What to produce: Before printing, remove every picture; then print the lines below exactly, from the first line through the line containing "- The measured".
------ Data provided ------
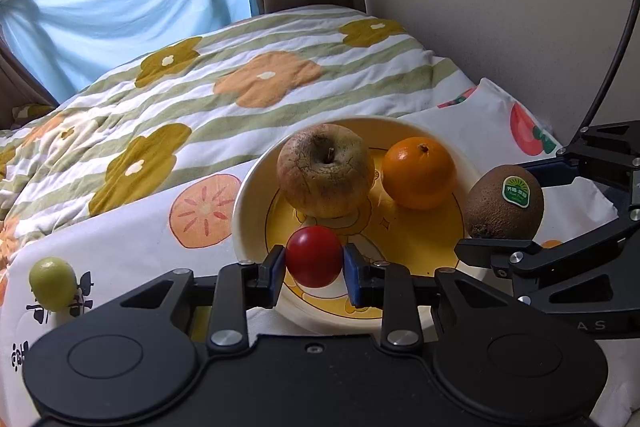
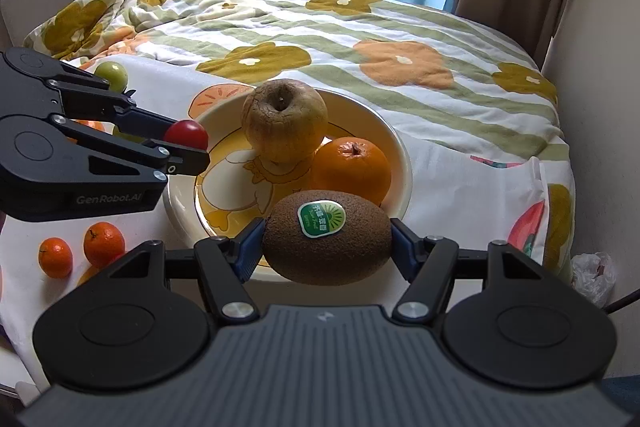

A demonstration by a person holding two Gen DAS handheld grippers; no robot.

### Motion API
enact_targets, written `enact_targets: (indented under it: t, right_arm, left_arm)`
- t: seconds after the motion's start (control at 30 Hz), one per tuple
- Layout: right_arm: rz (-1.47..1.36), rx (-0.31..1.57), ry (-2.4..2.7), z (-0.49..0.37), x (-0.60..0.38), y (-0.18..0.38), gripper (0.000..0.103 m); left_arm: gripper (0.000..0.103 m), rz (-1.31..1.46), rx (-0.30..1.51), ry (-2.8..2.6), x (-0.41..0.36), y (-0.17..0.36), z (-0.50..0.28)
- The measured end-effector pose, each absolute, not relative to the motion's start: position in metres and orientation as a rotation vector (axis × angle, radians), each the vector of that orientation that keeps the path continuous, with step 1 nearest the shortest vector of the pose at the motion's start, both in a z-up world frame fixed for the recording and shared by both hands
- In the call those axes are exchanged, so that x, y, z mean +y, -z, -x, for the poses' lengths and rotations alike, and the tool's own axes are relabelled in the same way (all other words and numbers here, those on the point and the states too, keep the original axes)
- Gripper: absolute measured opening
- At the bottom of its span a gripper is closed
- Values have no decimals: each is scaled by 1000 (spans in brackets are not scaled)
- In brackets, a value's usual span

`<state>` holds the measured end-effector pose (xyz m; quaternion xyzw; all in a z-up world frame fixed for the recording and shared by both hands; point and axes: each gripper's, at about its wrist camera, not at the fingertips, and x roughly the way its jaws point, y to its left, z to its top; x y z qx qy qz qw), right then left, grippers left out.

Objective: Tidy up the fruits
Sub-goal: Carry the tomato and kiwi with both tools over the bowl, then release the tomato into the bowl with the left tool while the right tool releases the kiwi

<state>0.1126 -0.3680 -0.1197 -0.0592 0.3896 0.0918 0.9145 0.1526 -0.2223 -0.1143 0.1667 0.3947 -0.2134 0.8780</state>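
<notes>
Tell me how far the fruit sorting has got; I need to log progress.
Done: the apple and large orange sit in the yellow bowl. In hand: the left gripper holds a red tomato over the bowl, and the right gripper holds the kiwi at its rim. Left: two small oranges and a green fruit on the cloth.

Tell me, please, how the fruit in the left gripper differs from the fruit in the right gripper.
The left gripper holds a red tomato, smooth, glossy and round; the right gripper holds a kiwi, brown, fuzzy and oval. The kiwi is clearly larger than the tomato. The kiwi carries a green sticker; the tomato has none. Both are clamped between blue pads at the yellow bowl.
</notes>
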Motion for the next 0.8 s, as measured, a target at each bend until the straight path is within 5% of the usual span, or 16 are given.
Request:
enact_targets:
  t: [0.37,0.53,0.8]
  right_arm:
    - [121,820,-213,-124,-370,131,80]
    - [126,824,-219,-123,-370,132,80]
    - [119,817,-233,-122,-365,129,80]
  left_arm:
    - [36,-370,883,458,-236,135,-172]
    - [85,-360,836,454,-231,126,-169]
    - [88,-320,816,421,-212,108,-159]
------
Result:
A demonstration by a person holding two Gen DAS handheld grippers; no robot.

### Motion API
enact_targets, written `enact_targets: (indented under it: t, right_arm, left_arm)`
- t: seconds after the motion's start (control at 30 Hz), one per tuple
- Layout: right_arm: rz (-1.47..1.36), rx (-0.31..1.57), ry (-2.4..2.7), z (-0.49..0.37), x (-0.60..0.38), y (-0.18..0.38), gripper (0.000..0.103 m); left_arm: gripper (0.000..0.103 m), rz (-1.31..1.46), rx (-0.30..1.51), ry (-2.8..2.6), x (-0.41..0.36), y (-0.17..0.36), z (-0.50..0.28)
- The measured end-effector pose, each absolute, not relative to the motion's start: position in metres and orientation as a rotation vector (axis × angle, radians), each the vector of that orientation that keeps the path continuous, with step 1 nearest the shortest vector of the pose at the motion's start, both in a z-up world frame fixed for the recording and shared by both hands

The output contains the complete answer to the exercise.